The Azure cloud uses Linux to handle data center networking - in a specialized software component developed by Microsoft to run conectivity within its cloud operating system, along lines set out by the Open Compute Project.
Given Microsoft’s historic reluctance to support open source, and its efforts to promote Windows as the world’s default operating system, there was widespread surprise when a Microsoft Azure blog last week revealed that Microsoft had built its own Azure Cloud Switch (ACS) software for data center networking - and based it on Linux.
Managing multi-vendor switches
The switch is designed to provide a “cloud-wide network management platform”, which can manage switches from multiple vendors, despite the radically different software used on each one, according to Kamala Subramaniam, principal architect for Azure networking.
“Both the cloud and the enterprise depend on high-speed, highly available networks to power their services,” said Subramaniam. ”This makes it critical for network operators to be able to control their own destiny by rapidly adding to their network features they need while keeping out feature changes that increase risk and complexity.”
Network switch hardware keeps improving, getting cheaper and faster, thanks to competition, she said, but the different software on each one is a barrier to integrating the best-of-breed switches, and keeping features available when a new switch enters the data center: ”Ideally, we would like all the benefits of the features we have implemented and the bugs we have fixed to stay with us, even as we ride the tide of newer switch hardware innovation.”
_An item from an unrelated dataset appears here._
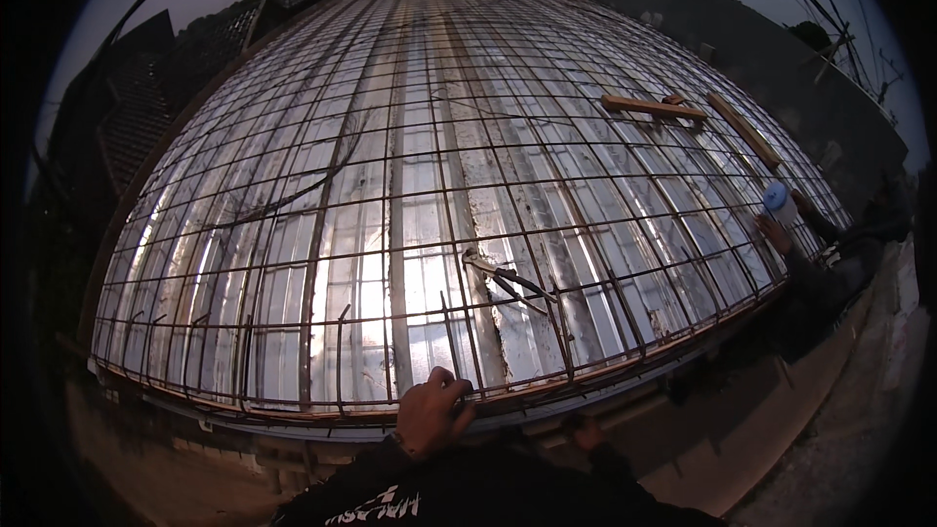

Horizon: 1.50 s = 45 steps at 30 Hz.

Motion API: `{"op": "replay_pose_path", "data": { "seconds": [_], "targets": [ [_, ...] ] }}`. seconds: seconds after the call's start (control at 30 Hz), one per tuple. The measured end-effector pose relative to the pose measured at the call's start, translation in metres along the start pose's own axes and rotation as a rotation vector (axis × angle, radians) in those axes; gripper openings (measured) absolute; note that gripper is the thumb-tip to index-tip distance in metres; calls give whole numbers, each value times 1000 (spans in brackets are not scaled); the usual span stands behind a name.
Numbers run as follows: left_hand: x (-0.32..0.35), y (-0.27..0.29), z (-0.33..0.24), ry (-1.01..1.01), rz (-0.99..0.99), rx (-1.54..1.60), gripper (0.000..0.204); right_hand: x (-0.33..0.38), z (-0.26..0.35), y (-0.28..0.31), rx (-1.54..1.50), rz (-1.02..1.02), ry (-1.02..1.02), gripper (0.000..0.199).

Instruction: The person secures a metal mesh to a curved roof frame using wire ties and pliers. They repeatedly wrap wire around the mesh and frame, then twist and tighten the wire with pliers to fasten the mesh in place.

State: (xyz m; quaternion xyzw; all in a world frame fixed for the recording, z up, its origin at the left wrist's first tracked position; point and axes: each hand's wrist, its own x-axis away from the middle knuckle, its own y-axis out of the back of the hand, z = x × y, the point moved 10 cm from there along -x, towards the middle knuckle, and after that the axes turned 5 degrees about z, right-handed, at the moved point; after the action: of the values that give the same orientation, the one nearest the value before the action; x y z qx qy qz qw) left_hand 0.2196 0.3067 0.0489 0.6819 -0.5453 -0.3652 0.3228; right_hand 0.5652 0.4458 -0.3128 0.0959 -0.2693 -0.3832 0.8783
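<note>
My left hand (434,415) is at the near edge of a rebar mesh (420,317), its fingers curled and closed beside the front bar. Whatever lies inside those fingers is hidden. Lower and to the right, my right hand (586,432) is in shadow under the edge, and its fingers do not show clearly. A pair of end-cutting nippers (508,278) with dark handles rests on the mesh, ahead and to the right of my left hand. Short bar ends (342,337) stick up along the front of the mesh.
Ribbed shiny metal decking (429,273) lies under the mesh. At the right, a co-worker's hands (776,232) are at a container with a blue top (776,197). Two wooden pieces (654,109) (744,132) lie on the mesh. A grey wall (722,49) borders the right side.
</note>
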Motion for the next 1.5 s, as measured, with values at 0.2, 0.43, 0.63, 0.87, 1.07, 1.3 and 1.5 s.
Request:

The ACS is a cross-platform modular operating system for data center networking built on Linux, which can quickly debug, fix, and test software on various switches, and gives Microsoft the flexibility to develop the features it needs, while sharing the same software stack across hardware from multiple switch vendors.
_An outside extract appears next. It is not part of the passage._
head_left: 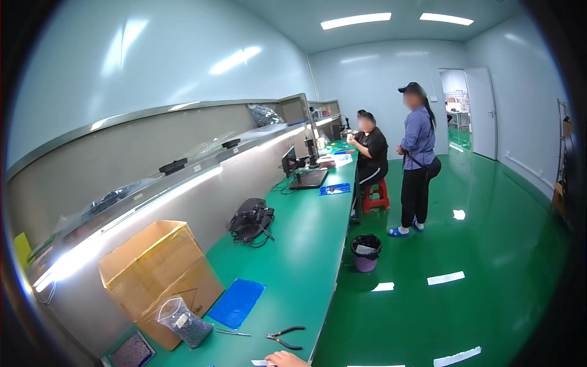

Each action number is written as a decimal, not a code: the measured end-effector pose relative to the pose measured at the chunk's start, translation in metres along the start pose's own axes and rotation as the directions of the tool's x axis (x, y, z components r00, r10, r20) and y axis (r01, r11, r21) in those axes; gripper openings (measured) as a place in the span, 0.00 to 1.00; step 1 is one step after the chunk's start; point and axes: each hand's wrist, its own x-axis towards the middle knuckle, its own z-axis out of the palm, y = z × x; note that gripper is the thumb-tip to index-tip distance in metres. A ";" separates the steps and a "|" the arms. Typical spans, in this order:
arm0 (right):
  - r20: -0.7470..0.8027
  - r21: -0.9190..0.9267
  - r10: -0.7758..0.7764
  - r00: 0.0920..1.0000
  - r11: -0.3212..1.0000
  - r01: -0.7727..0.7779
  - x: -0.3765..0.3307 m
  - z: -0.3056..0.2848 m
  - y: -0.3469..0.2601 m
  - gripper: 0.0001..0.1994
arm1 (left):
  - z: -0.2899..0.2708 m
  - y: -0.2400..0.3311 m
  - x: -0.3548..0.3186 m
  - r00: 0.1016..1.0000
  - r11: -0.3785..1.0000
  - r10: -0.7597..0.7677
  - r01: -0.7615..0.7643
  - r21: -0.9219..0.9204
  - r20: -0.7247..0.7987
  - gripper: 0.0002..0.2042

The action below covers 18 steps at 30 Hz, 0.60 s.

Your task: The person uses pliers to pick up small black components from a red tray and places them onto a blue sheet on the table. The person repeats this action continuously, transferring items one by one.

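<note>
At the bottom edge, my right hand comes partly into sight, its fingers closed against a small flat white piece. The rest of that hand is cut off, and my left hand is out of sight. Just beyond it on the green bench lie pliers with black-and-orange handles, spread apart. Metal tweezers rest to their left. A clear zip bag full of small dark parts leans by a cardboard box. Flat on the bench behind the tweezers is a blue sheet.
The green bench runs away from me, with a black bag and a laptop on it. A lit shelf borders its left. A lined bin stands on the floor. One person sits; another stands.
</note>
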 end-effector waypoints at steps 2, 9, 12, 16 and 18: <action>-0.008 -0.153 -0.012 1.000 0.988 0.010 0.000 0.000 -0.004 0.08 | -0.002 -0.001 0.007 1.000 1.000 -0.012 0.012 -0.002 -0.008 0.12; -0.043 -0.273 -0.006 0.999 0.962 -0.006 0.008 -0.016 -0.025 0.08 | -0.006 -0.007 0.037 0.998 0.998 -0.065 0.066 -0.019 0.015 0.12; -0.038 -0.282 0.005 0.999 0.959 -0.016 0.009 -0.015 -0.024 0.10 | -0.008 -0.011 0.047 0.996 0.996 -0.083 0.084 -0.030 0.020 0.12; -0.020 -0.283 0.023 1.000 0.959 -0.027 0.009 -0.015 -0.025 0.11 | -0.009 -0.015 0.057 0.994 0.993 -0.106 0.107 -0.040 0.029 0.12; -0.022 -0.287 0.024 0.999 0.957 -0.029 0.011 -0.015 -0.027 0.11 | -0.009 -0.016 0.062 0.993 0.993 -0.111 0.112 -0.043 0.034 0.12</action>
The system uses a standard API called the Switch Abstraction Interface (SAI), which has emerged from the Open Compute Project (OCP), and is allows programming of network switching ASICs. Microsoft helped found the SAI effort and has been a leading contributor to it. “We view SAI as an instrumental piece to make the ACS a success,” said Subramaniam.
A bit deviant
The ACS “deviates in many aspects from conventional switch software”, she explained. It uses a “lean” stack tuned to s single customer - Microsoft - and a single purpose - data center networks. It is also modular, instead of the monolithic stacks used by switch vendor software. These two factors make the software easier to validate, and avoids unexpected bugs, so things can be implemented more quickly.
The ACS also includes a monitoring and diagnostics system from Microsoft, for easier configuration and management, and allows the switches to be managed like servers, with weekly software rollouts and roll backs.
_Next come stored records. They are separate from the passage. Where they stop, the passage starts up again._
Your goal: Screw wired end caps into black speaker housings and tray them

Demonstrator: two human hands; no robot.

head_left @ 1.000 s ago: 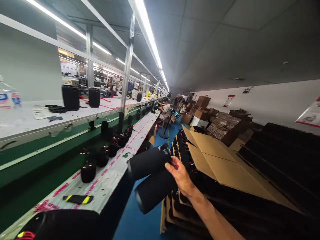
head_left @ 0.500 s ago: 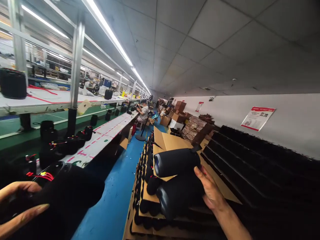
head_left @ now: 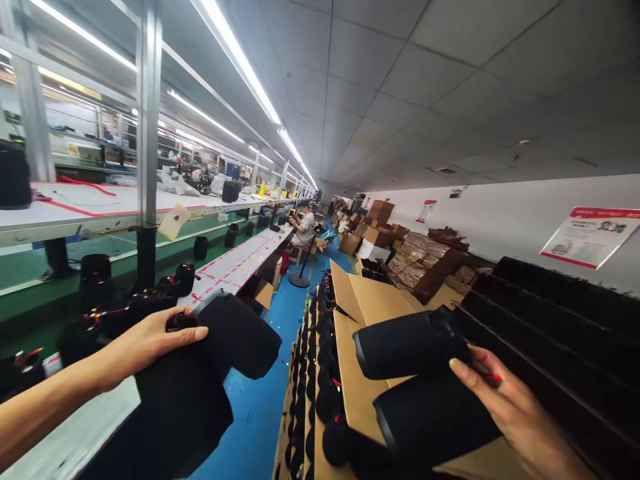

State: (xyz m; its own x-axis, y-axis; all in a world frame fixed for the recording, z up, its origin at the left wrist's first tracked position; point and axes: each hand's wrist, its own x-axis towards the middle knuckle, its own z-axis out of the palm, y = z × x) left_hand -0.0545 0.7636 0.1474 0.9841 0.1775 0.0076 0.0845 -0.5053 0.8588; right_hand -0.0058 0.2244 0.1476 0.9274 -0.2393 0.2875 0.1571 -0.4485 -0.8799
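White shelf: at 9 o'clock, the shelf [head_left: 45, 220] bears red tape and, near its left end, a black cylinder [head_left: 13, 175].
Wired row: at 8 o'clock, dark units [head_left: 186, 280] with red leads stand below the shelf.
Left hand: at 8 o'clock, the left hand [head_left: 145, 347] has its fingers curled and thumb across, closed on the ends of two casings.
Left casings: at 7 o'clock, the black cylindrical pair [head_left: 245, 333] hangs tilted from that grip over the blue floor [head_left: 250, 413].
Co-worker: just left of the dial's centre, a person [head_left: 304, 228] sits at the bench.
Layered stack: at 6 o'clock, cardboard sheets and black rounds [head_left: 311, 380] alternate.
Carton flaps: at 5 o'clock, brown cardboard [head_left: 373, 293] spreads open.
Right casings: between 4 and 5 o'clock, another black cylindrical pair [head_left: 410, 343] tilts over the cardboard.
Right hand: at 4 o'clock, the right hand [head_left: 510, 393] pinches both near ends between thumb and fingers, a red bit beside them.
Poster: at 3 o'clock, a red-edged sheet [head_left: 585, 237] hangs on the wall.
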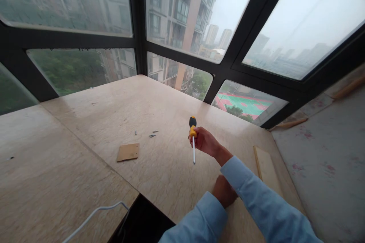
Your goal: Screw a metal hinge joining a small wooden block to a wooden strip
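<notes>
My right hand [207,141] is closed around a screwdriver [192,132] with a yellow and black handle. Its bare metal shaft points down toward me, above the stone-like counter [171,174]. My left hand [224,191] is low beside my right sleeve, partly behind it. Its fingers are hidden, so what it holds, if anything, does not show. Left of the screwdriver, several small screws [153,135] lie on the counter. Nearer to me is a small flat brown board [128,152], with small holes along its right edge.
A wooden plank [266,169] lies at the right, near the wall [322,159]. Dark-framed windows [182,60] border the counter's far side. At the lower left, a white cable [97,210] runs by a dark opening [145,222]. A small dark object [10,158] lies far left.
</notes>
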`<action>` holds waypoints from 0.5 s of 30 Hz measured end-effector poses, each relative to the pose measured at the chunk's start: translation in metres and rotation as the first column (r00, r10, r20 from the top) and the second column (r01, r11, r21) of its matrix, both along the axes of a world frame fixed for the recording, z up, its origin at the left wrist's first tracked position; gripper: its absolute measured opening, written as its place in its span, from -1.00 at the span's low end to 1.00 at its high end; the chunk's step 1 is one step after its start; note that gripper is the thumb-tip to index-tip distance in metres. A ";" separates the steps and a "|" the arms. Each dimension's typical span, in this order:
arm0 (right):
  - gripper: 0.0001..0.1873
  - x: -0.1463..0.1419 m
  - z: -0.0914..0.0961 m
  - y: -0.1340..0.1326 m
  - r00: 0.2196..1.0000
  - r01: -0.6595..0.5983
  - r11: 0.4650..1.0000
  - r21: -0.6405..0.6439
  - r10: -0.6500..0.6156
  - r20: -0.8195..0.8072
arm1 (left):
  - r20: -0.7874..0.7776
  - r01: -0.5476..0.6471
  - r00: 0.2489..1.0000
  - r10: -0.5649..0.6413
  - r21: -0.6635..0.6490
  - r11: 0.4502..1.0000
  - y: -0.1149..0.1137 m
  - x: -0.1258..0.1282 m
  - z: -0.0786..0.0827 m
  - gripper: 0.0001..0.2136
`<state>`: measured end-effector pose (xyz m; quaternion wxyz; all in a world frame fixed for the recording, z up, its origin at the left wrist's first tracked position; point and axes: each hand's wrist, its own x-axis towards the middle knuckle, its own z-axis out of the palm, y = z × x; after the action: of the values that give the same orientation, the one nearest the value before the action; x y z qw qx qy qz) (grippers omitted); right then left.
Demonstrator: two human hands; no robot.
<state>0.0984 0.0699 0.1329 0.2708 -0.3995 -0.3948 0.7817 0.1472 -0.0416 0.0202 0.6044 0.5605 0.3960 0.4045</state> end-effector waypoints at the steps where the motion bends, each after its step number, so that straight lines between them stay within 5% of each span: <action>1: -0.72 0.018 0.006 -0.007 0.994 0.006 1.000 -0.002 -0.006 -0.105 | -0.021 -0.010 1.000 0.009 -0.022 1.000 -0.002 -0.001 -0.004 -0.91; 5: -0.74 0.091 0.018 -0.040 0.971 0.162 0.987 -0.007 -0.161 -0.176 | -0.069 -0.079 0.995 0.074 -0.068 0.995 0.000 -0.034 -0.013 -0.75; 9: -0.69 0.165 0.018 -0.077 0.902 0.402 0.914 -0.054 -0.405 -0.149 | -0.284 -0.229 0.923 0.259 0.135 0.964 0.018 -0.113 0.006 -0.76; 11: -0.64 0.201 0.015 -0.095 0.843 0.517 0.850 -0.101 -0.526 -0.111 | -0.425 -0.350 0.791 0.440 0.276 0.895 0.032 -0.161 0.022 -0.77; 15: -0.53 0.259 -0.001 -0.126 0.709 0.695 0.703 -0.155 -0.705 -0.020 | -0.658 -0.466 0.346 0.669 0.499 0.731 0.056 -0.244 0.045 -0.78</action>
<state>0.3572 -0.0563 0.1315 0.5346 -0.5061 -0.1488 0.6602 -0.0970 0.0148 0.0651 0.1078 0.5683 0.7458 0.3305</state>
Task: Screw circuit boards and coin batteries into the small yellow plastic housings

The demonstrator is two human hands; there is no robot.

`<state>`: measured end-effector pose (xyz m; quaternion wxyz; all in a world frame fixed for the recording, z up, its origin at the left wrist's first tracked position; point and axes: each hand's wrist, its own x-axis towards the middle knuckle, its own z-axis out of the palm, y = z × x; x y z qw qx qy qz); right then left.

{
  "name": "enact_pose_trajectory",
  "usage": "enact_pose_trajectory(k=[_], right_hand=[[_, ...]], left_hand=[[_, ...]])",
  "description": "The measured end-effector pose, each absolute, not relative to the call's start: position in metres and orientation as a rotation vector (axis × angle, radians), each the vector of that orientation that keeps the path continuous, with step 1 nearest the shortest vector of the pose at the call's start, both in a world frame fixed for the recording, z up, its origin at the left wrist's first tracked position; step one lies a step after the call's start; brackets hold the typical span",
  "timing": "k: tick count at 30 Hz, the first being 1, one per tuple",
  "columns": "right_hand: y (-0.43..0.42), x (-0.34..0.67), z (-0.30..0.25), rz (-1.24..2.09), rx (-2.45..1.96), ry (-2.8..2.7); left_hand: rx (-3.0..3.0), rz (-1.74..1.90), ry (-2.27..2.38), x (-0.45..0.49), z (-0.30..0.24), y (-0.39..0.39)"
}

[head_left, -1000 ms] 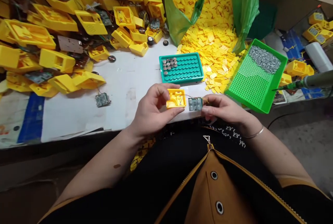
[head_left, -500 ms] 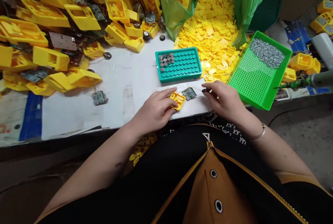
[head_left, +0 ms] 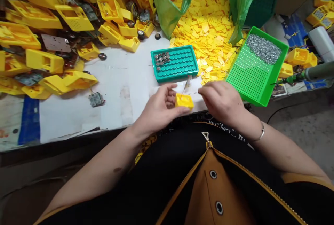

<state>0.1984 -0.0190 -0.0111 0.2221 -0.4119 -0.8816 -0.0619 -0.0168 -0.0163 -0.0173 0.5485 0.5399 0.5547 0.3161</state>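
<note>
Handling a yellow casing (head_left: pixel 184 102) at bench edge, left hand (head_left: pixel 161 108) gripping, right hand (head_left: pixel 221 101) unclear

Yellow casing sits center frame, just above the dark clothing. Left hand holds it by the sides, thumb along the near edge, fingers curled at the left. Right hand is just right of it, apart from the casing, fingers bunched narrow; cannot tell whether they pinch a wire or nothing. A grayish item (head_left: pixel 188 84) shows beyond the casing, below the teal tray (head_left: pixel 182 63); too blurred to identify.

Step in hand, judged: mid-handling of one casing, left steadying, right doing fine work beside it. Not finished, by the look of it. Next move would call for a firm left grip with the casing kept level, and a light, precise right pinch, since any thin leads there could snag or pull.

Round silvery parts (head_left: pixel 161 58) fill some left-side pockets of the teal tray. Loose gray module (head_left: pixel 96 99) lies left of center, well apart from both hands. Green basket (head_left: pixel 250 78) with a heap of metal bits (head_left: pixel 264 49), right side of frame. More yellow housings (head_left: pixel 74 17) pile up, upper left.
</note>
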Motion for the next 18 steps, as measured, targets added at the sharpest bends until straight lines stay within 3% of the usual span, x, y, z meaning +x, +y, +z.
enact_pose_trajectory(k=[4, 12, 14, 18], right_hand=[[-0.037, 0.212, -0.031, -0.142, -1.098, -2.652], [-0.033, 0.213, -0.03, 0.261, -1.312, -2.576], [-0.03, 0.21, -0.026, 0.508, -1.422, -2.385], [-0.029, 0.199, -0.017, 1.315, -1.466, -1.631]], left_hand=[[1.286, 0.495, 1.389, -0.02, -0.021, -0.034], [0.752, 0.64, 1.179, -0.013, -0.011, -0.038], [0.654, 0.638, 1.148, -0.009, -0.006, -0.039], [0.551, 0.666, 1.096, 0.0, -0.005, -0.04]])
“ACS believes in the power of Open Networking,” said Subramaniam, ”ACS together with the open, standardized SAI interface allows us to exploit new hardware faster and enables us to ride the tide of ASIC innovation while simultaneously being able to operate on multiple platforms.”
And the Linux base is fundamental to this, she said, because its “vibrant ecosystem” allows the system to use and extend applications from the open source community such as Quagga, as well as apps from Microsoft like Autopilot or Swan, as well as code from third parties.
The system includes a modular database layer, within Switch State Service (SSS), which helps in object sharing among different applications.
The whole thing was demonstrated at the SigComm conference in August 2015, with support form four ASIC vendors - Mellanox, Broadcom, Cavium, and the Barefoot software switch. It also worked with six implementations of SAI, from Broadcom, Dell, Mellanox, Cavium, Barefoot, and Metaswitch), and three applications stacks (Microsoft, Dell, and Metaswitch).
In the demonstration one software application spoke to the various ASICs, while the ACS also interworked with Dell’s and Metaswitch’s own application stacks, using a “clos” topology that Microsoft uses in its datacenters. The desmonstration covered layer 3 routing funcitons and complex quality of service (QoS) functions.